BRUNA MONACO | Da bambino Daniel Buren (oggi scultore e pittore francese acclamato nel mondo) incontrò il circo. Erano gli anni Quaranta, e per lui fu una di quelle rare esperienze che influenzano una vita intera: come non riconoscere nelle righe verticali che caratterizzano le sue opere i tendoni del circo dell’immaginario collettivo? Nel 1998, poi, creò una sua compagnia insieme a Dan Demuynck: il BurenCirque, appunto, che con “Nord/Sud” ha aperto la seconda edizione del Festival Apripista. A organizzare il tutto l’Auditorium Parco della Musica di Roma.
Quest’anno la cornice è più circense che mai: non sono le sale dell’Auditorium a fare da sfondo agli spettacoli, ma uno chapiteau firmato Daniel Buren, che campeggia sulle rive del Tevere, proprio sotto il neonato Ponte della Musica. E, come nel circo d’una volta, lo spettacolo precede lo spettacolo: un’installazione plastica fatta di bandierine e ombrelli rovesciati, rigorosamente a righe verticali bianche e rosse, aspetta il pubblico davanti al tendone. Insieme al funambolo Didier Pasqualette che passeggia su un filo teso a dieci metri da terra e Tatiana Bongoga che, su un altro filo a qualche passo da lui, danza sulle note di Mamadou Kouyaté e Baba Kouyaté. Il pubblico si muove, sceglie dove posare lo sguardo.
Una volta dentro il tendone, di nuovo toccherà scegliere cosa guardare: lo spazio scenico, racchiuso in un velo tubolare che scende dal soffitto, è diviso all’interno da pareti di velo. Vediamo gli artisti come da dietro una coltre di nebbia. L’atmosfera è cupa, la scena nascosta, la spettacolarità del circo rovesciata, quasi negata. Con le luci basse, gli interpreti girano intorno allo spazio scenico, con circospezione, attenzione, si presentano al pubblico: Armance Brown,
Christelle Dubois, Grégoire Vissého, Hawa Sissao, Elod Trager, Alexandre Picheral,
Baba Kouyaté, Mamadou Kouyaté,
Zélia Rault. Vengono dalla Francia, dal Bénin, dal Burkina Fasu.
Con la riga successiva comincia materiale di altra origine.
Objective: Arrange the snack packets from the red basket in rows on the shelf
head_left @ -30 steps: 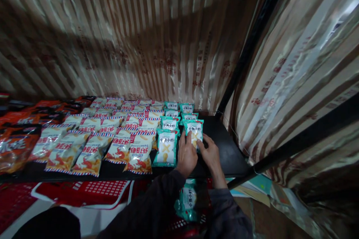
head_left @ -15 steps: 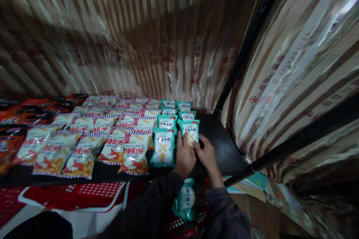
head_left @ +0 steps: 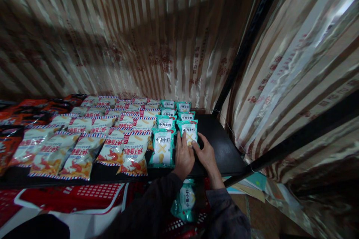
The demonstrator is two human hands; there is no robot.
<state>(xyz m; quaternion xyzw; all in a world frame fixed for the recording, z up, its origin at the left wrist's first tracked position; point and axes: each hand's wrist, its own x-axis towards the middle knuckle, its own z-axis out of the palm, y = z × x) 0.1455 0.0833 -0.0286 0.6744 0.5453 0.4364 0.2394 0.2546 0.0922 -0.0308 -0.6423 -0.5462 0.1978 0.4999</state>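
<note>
A green-and-white snack bag (head_left: 189, 130) leans at the front of the rightmost row on the black shelf (head_left: 224, 143). My left hand (head_left: 184, 160) presses on its left side and lower front, fingers pointing up along it. From the right, my right hand (head_left: 206, 155) grips its edge, with the thumb on the lower front. Between them the bag is held; its bottom is hidden by my hands. Just left stands another green snack bag (head_left: 162, 149), the front one of a neighbouring row. More green bags (head_left: 186, 116) sit behind the held one.
White snack bags with red lettering (head_left: 134, 153) fill the shelf's middle, and orange-and-black bags (head_left: 11, 145) its left end. Below are a red basket (head_left: 81, 194) and a loose green bag (head_left: 186, 199). A black metal post (head_left: 238, 59) and striped curtain (head_left: 168, 37) border the shelf.
Both hands stay on the same green bag with almost no movement. The view has shifted very slightly.
</note>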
Europa e Africa, Nord e Sud nello stesso spazio, lo spazio eclettico del circo. E infatti uno è giocoliere, gli altri equilibristi, acrobati. Un percussionista, una cantante. Zélia Rault suona il fagotto. Grégoire Vissého fa danzare una marionetta a fili, poi una marionetta a grandezza umana, qualcuno disegna l’aria con due ventagli rossi. Una stanza della scena è pavimentata di secchi d’acqua, a righe verdi e gialle: Christelle Dubois come una mondina vi immerge i piedi scalzi, cammina con una lentezza sacra, poi si produce in una verticale e gesticola con le gambe, indica con i piedi.
Intanto a cinque metri dalle nostre teste Didier Pasquelette e Tatiana Bogonga sono in equilibrio sul filo. Quelli di lei sono i movimenti tribali della danza africana, non leggiadri, ma terreni, sensuali, in splendido contrasto con l’aria, il filo sottile che la sorregge, il vuoto che la circonda. Le azioni sfumano le une nelle altre, a volte si sovrappongono, ma i passaggi sono sempre ben modulati, e l’impressione non è di affastellamento, ma di densità. Lo spettatore inghiotte con ingordigia la scena, vorrebbe trattenere ogni immagine. Potente collante dello spettacolo, la voce di Hawa Sissao (una star nel suo paese) che riempie lo spazio.
Poi la cortina davanti al pubblico crolla, in un movimento morbido e rapido, e la luce comincia a farsi intensa. Cadono i veli che frammentano lo spazio scenico. Cadono i muri che separano gli artisti, gli uomini, il nord dal sud, il noi dagli altri.
Uno spettacolo d’eccezione, sbarcato a Roma grazie al direttore artistico del festival, Gigi Cristoforetti, che per il secondo anno offre all’indolente pubblico romano uno squarcio del miglior circo – stavamo per dire del miglior teatro – in circolazione.